Wir sind die Strecke aus der Richtung Schramberg nun einmal abgefahren, und zwar ganz ohne Navi, um Wichmanns Fahrt nachzuvollziehen. Wie dem untenstehenden Plan zu entnehmen ist, ging es aus der Richtung Schramberg über die B462 los in Richtung Rottweil. Schon bald entdecken wir, ebenso wie Wichmann, nur früher als er, ein Schild in Richtung Krankenhaus. Kurz darauf folgt das besagte "Historische Innenstadt"-Schild. Dem folgen wir und kommen auf die B27. Hier erscheint der erste Kreisverkehr. Ortskundige wissen, hier führt die Oberndorfer Straße ohne Umwege in die Stadt. Man muss also dem Schild "Rottweil-Nord/ Neckartal" folgen, um zum Ziel zu kommen. Geradeaus weist dagegen das Schild "Rottweil-Ost". Dem folgen wir als Vertreter der Nichtortskundigen Bevölkerung nun ganz bewusst. Direkt gerät man an den nächsten Kreisverkehr, von dem Wichmann gesprochen hat. Links geht es Richtung Villingendorf. Eindeutig falsch. Wir nehmen die einzige Alternative: "Rottweil-Ost". Bald gabelt sich der Weg: Richtung Tübingen geht es laut Schild geradeaus, zum Thyssen-Turm und zur "Welt der Kristalle" nach rechts. Da wollen wir zwar nicht hin, aber es klingt richtiger als Tübingen. Wider der Logik fahren wir dennoch geradeaus und drehen bei der nächsten Möglichkeit um. Siehe da, sofort taucht das erste Schild mit dem Aufdruck "Innenstadt" auf. Aus der Richtung Tübingen/Schömberg scheint die Ausschilderung also besser zu sein. Nach links geht es nun in die Balinger Straße, wo wir ohnehin gelandet wären, sofern wir gleich in Richtung "Thyssen-Turm" abgebogen wären. Ein paar Kurven weiter tauchen die ersten Häuser der Innenstadt auf.

Wie Wichmann es geschafft hat, zurück zur Autobahn zu kommen, ohne die Innenstadt zu erreichen, finden wir nicht heraus. Was die schlechte, mit Umwegen verbundene Ausschilderung angeht, scheint er jedoch nicht unrecht zu haben.

Kein Optimierungsbedarf

Schnucklig-romantische Häuserfassaden und eine chaotische Blechlawine prägen den alltäglichen Anblick rund um den Friedrichsplatz. Es herrscht Tempo 20, die Fußgänger wuseln zwischen den Autos über die Zebrastreifen und Staus gehören zum Stadtbild. Hier im Zentrum scheint der Verkehr deplatziert, aber auch kaum wegzudenken.

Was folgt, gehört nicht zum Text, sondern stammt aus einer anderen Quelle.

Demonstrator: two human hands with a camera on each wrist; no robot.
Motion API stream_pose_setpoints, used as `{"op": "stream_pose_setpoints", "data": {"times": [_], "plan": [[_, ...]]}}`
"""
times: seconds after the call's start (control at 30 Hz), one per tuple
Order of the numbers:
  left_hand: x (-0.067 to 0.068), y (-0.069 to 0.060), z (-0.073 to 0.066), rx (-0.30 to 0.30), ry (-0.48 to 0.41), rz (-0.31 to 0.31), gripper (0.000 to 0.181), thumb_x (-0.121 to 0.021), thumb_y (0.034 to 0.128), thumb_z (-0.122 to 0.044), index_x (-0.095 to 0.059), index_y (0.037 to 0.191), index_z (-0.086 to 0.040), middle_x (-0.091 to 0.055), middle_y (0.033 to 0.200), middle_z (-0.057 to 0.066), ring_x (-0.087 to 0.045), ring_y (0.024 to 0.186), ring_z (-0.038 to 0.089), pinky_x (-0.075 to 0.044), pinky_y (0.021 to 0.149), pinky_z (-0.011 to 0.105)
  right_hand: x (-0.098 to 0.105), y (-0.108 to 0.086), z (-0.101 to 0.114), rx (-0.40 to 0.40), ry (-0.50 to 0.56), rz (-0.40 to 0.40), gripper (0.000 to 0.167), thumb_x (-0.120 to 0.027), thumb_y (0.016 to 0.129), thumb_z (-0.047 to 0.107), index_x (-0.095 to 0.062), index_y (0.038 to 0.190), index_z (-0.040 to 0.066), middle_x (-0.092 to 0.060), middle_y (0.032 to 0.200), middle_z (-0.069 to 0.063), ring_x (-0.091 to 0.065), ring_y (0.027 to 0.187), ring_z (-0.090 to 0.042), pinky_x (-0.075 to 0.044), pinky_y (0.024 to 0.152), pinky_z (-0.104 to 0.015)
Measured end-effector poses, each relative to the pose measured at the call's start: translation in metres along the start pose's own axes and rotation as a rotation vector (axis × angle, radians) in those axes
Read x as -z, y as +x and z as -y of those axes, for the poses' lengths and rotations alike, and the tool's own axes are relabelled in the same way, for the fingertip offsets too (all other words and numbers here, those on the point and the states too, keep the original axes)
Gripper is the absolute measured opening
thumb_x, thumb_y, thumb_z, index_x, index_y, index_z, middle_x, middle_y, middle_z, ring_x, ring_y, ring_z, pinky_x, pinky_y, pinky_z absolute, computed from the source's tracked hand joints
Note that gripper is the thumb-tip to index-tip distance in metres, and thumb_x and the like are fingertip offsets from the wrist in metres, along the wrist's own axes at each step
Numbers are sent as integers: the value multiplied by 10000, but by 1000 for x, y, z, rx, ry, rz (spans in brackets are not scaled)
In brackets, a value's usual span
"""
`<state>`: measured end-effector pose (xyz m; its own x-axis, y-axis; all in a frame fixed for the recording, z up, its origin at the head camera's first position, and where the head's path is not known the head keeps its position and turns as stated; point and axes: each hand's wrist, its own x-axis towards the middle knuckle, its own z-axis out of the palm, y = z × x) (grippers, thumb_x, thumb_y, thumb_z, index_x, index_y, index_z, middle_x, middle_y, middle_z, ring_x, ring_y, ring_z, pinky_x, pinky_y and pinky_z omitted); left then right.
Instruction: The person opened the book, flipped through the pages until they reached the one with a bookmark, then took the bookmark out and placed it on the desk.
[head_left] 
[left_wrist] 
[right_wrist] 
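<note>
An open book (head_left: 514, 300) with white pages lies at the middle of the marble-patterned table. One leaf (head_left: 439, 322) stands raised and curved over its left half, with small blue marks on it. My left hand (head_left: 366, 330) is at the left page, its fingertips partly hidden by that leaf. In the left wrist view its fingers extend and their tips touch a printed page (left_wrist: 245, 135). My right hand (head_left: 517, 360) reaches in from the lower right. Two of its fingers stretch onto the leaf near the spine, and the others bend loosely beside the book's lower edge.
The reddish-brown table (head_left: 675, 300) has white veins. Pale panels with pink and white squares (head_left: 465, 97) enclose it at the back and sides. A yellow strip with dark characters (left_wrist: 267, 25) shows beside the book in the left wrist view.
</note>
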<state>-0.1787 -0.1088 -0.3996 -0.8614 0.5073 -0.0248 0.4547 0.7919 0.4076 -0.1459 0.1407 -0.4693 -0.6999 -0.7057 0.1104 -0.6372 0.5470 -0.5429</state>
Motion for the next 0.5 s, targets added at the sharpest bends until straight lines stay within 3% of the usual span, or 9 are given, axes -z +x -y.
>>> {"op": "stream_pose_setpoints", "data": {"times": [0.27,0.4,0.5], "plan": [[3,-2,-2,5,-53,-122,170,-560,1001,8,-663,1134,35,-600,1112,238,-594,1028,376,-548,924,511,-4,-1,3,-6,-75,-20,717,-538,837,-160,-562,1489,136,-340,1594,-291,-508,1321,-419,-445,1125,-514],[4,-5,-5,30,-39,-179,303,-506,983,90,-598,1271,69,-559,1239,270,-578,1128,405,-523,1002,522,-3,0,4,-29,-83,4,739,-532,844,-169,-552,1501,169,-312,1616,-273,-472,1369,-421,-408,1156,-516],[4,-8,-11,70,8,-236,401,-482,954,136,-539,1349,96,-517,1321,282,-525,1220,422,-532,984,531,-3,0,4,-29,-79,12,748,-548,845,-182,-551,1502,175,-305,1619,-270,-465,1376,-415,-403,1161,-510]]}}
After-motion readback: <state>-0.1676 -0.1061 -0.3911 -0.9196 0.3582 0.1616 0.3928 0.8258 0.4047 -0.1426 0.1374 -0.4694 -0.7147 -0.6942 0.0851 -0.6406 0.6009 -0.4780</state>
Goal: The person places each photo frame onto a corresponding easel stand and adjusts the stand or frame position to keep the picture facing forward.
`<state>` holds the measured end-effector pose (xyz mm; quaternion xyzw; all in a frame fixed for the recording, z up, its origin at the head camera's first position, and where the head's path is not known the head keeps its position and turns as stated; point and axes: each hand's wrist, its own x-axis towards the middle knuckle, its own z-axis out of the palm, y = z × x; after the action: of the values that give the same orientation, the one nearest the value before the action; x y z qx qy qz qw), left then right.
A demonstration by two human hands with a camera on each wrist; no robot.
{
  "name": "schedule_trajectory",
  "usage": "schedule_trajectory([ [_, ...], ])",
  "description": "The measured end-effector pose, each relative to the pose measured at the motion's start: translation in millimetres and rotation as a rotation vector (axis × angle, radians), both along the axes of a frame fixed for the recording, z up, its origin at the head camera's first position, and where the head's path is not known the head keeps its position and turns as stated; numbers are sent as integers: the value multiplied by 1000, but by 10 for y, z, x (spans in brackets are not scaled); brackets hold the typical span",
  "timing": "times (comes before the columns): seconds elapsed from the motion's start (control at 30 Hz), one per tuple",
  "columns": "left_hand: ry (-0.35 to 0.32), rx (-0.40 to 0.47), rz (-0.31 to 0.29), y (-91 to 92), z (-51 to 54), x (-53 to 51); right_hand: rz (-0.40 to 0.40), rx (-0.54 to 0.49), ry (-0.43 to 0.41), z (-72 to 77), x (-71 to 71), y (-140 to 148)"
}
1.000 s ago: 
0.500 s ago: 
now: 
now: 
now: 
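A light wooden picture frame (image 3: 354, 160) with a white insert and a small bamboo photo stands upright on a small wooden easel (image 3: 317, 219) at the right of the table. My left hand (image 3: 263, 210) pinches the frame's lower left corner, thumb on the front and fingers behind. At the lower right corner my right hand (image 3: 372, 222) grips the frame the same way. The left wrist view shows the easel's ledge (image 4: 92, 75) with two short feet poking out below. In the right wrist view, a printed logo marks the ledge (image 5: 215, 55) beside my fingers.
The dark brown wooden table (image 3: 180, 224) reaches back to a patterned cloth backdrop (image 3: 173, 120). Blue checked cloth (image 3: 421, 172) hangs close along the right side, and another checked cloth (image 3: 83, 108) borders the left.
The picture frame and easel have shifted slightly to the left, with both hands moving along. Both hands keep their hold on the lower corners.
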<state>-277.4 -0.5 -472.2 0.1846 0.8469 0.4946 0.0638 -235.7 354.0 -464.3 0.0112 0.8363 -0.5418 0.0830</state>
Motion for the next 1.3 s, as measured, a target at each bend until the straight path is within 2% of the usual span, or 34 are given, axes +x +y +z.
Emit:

"Wir erhalten hin und wieder Beschwerden, weil der Vekehr in Rottweil direkt durch die Innenstadt geleitet wird", sagt Tobias Hermann von der Stadtverwaltung. "Deswegen ist es mir ein Rätsel, wie man die Innenstadt nicht finden kann." Einen wichtigen Hinweis für Touristen hat er allerdings: Suchen sollen diese nach der Ausschilderung "Innenstadt" und nicht "Altstadt". Der historische Teil der Stadt sei nämlich die Innenstadt, während Altstadt ein eigener Stadtteil ist.

Fachbereichsleiter für Bauen und Stadtentwicklung Lothar Huber möchte das Ganze "nicht weiter thematisieren". Es gebe wichtigere Themen als die Schilder, meint er auf Nachfrage. Man versuche gerade, den Schilderwald abzubauen und nicht, noch weitere Schilder aufzustellen. "Rottweil ist nicht groß, die Innenstadt zu finden ist nicht schwer", sagt er. Er glaube nicht, dass Optimierungsbedarf bestehe. Nicht-Ortskundige müssen also weiterhin Umwege fahren? "Falls an dem neuen Kreisel an der Oberndorfer Straße kein Schild mit Verweis auf die Innenstadt steht, fehlt da ein Hinweis", räumt er schließlich ein. Das nehme er auf und wolle es überprüfen. Wann genau er die Zeit dafür habe, wisse er allerdings noch nicht.

"Ausgerechnet meine Geburtsstadt habe ich nicht gesehen", bedauert Wichmann. "Aber ich freue mich auf meinen nächsten Besuch, dann hoffentlich mit einer besseren Beschilderung."